But the bill that most concerns business groups and managed-care plans would make it far easier for workers to sue managed-care companies and, potentially, their employers for medical malpractice. That would give patients a weapon that they now lack when plans deny treatment or refuse to pay claims.

The bill, which is slated for its first congressional hearing Thursday, is sponsored by Rep. Charlie Norwood (R-Ga.), a conservative Southern dentist. In the Senate, Alfonse M. D’Amato (R-N.Y.), is championing a similar bill.

“Medical malpractice is the ultimate safeguard a patient has and federal laws have preempted all the state protections and replaced it with nothing,” said Norwood, who has nearly 170 co-sponsors for his bill.

Norwood’s legislation would make major changes in the obscure but powerful Employee Retirement Income Security Act, which exempts self-insured health plans from state health insurance regulation.

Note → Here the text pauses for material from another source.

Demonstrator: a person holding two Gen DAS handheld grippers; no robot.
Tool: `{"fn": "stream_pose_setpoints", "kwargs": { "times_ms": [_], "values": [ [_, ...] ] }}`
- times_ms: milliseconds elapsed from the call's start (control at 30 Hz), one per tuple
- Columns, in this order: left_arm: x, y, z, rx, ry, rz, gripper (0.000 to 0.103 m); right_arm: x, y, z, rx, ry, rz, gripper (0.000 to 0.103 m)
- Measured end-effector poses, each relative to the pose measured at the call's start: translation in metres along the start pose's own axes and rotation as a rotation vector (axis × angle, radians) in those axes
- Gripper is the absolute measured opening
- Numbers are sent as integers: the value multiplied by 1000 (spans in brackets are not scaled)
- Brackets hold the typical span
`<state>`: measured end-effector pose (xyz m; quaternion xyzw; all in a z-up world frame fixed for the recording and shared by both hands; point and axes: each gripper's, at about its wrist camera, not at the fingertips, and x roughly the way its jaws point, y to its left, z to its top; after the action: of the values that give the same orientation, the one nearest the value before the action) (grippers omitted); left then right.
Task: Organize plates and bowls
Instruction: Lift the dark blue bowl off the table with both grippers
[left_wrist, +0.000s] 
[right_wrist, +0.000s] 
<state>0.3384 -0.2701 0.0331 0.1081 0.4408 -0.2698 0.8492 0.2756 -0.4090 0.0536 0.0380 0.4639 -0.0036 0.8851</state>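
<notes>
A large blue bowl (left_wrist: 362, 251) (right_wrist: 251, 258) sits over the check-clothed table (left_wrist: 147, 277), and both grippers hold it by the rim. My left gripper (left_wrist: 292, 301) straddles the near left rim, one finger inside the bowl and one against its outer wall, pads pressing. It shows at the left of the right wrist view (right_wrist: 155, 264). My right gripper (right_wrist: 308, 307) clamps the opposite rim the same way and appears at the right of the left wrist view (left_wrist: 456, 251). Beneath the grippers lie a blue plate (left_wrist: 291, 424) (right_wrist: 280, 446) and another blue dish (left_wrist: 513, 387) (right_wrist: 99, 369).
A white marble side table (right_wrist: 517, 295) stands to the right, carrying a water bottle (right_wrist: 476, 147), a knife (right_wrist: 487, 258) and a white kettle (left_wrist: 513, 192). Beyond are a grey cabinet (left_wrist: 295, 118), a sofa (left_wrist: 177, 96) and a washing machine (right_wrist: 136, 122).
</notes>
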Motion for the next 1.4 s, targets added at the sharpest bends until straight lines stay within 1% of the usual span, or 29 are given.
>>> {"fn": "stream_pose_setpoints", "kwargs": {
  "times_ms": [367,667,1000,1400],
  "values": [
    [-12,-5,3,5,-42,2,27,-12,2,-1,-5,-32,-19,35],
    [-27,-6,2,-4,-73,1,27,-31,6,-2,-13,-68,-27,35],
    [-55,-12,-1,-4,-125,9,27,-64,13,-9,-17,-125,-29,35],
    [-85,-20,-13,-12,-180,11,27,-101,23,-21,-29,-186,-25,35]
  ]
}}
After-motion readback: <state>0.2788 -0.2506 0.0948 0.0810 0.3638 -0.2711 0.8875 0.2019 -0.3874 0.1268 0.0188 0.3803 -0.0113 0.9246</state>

That exemption was designed to help large multi-state companies, which insure their own employees, by letting them meet a consistent set of federal regulations rather than forcing them to abide by 50 different sets of state laws.

The courts have sent mixed signals on whether HMOs can be sued for medical malpractice.

But self-insured plans, which generally are operated by large and mid-sized companies, are exempt. Business groups said that allowing lawsuits against self-insured plans would open up the employer who contracts with the HMO to be sued as well.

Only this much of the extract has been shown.